On Friday, just minutes after allowing women
into the ancient temple, the court also extended the house arrest of five
political dissidents. On Thursday, in a complicated and long-running case about
whether a Hindu temple can be built on the site of a mosque razed by Hindu
hard-liners in 1992, the court’s judgment favored the Hindu majority. Earlier
this year, the court also brushed aside the need for an independent probe into
the suspicious death of a high court judge, in a case that was linked to the powerful
president of the BJP, Amit Shah.
Dave said the court’s progressive rulings on
women’s and gay rights were “inevitable in this day and age,” low-hanging fruit
for a judge bent on establishing his legacy. “The real test comes when there’s
a serious difference between the government and citizens,” he said. “That’s
where you have to show that you’re willing to stand up to the executive of the
day.”
Still, for many, overturning a centuries-old rule
marked a significant step in the right direction.
The Ayyappan shrine, which sits on a mountain
surrounded by a densely forested tiger reserve and is visited by 50 million
pilgrims every year, has been closed to women who are between puberty and menopause.
Menstruation is associated with impurity in
India, and menstruating women face huge stigma.
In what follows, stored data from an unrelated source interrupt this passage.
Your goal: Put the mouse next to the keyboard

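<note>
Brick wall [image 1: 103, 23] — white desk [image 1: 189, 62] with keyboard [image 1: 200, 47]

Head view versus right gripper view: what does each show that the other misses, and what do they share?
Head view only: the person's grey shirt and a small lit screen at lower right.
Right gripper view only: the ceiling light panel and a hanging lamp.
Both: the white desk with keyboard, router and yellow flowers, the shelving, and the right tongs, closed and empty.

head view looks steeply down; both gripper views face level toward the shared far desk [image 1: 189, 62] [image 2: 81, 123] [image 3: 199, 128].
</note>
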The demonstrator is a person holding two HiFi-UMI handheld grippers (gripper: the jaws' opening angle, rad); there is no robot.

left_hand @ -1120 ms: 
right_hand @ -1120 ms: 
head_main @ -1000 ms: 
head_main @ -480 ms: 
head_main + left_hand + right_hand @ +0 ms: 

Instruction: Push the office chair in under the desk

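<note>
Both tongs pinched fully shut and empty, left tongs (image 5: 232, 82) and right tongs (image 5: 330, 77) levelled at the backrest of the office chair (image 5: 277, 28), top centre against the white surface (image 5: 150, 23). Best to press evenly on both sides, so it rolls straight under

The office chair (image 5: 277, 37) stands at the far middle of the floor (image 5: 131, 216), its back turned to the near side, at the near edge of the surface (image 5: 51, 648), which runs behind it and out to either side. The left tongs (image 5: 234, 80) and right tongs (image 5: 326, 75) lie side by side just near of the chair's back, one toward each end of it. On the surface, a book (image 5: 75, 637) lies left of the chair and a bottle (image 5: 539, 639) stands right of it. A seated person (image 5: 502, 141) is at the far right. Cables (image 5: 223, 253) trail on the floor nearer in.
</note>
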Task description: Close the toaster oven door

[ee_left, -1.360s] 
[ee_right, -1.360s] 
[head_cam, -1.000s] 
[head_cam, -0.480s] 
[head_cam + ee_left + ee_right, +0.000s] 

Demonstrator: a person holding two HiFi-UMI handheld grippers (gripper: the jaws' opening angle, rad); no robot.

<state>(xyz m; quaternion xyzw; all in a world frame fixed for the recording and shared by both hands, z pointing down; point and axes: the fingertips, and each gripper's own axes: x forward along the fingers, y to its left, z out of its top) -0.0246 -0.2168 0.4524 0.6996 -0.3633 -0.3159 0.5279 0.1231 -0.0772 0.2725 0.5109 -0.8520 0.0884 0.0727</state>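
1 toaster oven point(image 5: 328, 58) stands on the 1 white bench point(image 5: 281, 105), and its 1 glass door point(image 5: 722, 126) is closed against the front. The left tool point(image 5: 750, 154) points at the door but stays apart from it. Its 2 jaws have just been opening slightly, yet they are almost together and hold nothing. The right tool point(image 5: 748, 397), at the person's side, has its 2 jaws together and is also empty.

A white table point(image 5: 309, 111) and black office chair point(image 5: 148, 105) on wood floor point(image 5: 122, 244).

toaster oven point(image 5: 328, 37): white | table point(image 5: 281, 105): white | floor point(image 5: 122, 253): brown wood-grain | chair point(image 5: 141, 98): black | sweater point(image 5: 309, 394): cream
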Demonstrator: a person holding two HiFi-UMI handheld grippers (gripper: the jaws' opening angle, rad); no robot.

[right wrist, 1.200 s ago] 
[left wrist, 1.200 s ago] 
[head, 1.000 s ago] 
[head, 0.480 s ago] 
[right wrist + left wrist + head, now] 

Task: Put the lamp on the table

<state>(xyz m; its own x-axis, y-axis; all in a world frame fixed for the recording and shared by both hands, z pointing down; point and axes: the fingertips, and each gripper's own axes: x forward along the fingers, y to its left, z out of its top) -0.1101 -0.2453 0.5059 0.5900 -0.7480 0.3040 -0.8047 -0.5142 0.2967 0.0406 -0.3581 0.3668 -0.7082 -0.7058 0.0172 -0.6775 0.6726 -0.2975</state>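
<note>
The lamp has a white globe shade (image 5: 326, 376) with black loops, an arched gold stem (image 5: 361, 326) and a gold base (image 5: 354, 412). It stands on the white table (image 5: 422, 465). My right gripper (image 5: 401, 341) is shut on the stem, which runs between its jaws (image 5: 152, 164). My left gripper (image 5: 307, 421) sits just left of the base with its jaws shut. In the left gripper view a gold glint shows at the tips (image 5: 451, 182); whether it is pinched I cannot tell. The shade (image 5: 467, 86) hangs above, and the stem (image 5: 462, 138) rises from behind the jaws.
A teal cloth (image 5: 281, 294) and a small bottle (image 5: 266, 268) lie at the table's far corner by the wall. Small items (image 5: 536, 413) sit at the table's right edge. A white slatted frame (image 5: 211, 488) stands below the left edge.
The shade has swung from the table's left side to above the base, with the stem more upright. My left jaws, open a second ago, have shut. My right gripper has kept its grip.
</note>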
They are often kept out of
communal cooking and eating places on days that they are menstruating and
barred from entering temples. Jaising argued in court that the restriction was
a form of untouchability, an ancient practice that segregates “impure” people
under India’s outlawed, but still operational, caste system.
Nikita Azad, a petitioner who appealed to the
Supreme Court in 2015 said the court’s judgment “definitely sends a message,”
although changing social attitudes would take many years.
Now a Rhodes scholar at Oxford University
researching menstruation and capitalism for her master’s degree in women’s
studies, Azad comes from a deeply religious Hindu family and has always wanted
to visit the shrine with her parents. She plans to visit the temple a year from
now, when she returns to India from Oxford.
Temple authorities said they have the right
to manage their own religious affairs and will appeal the court’s verdict.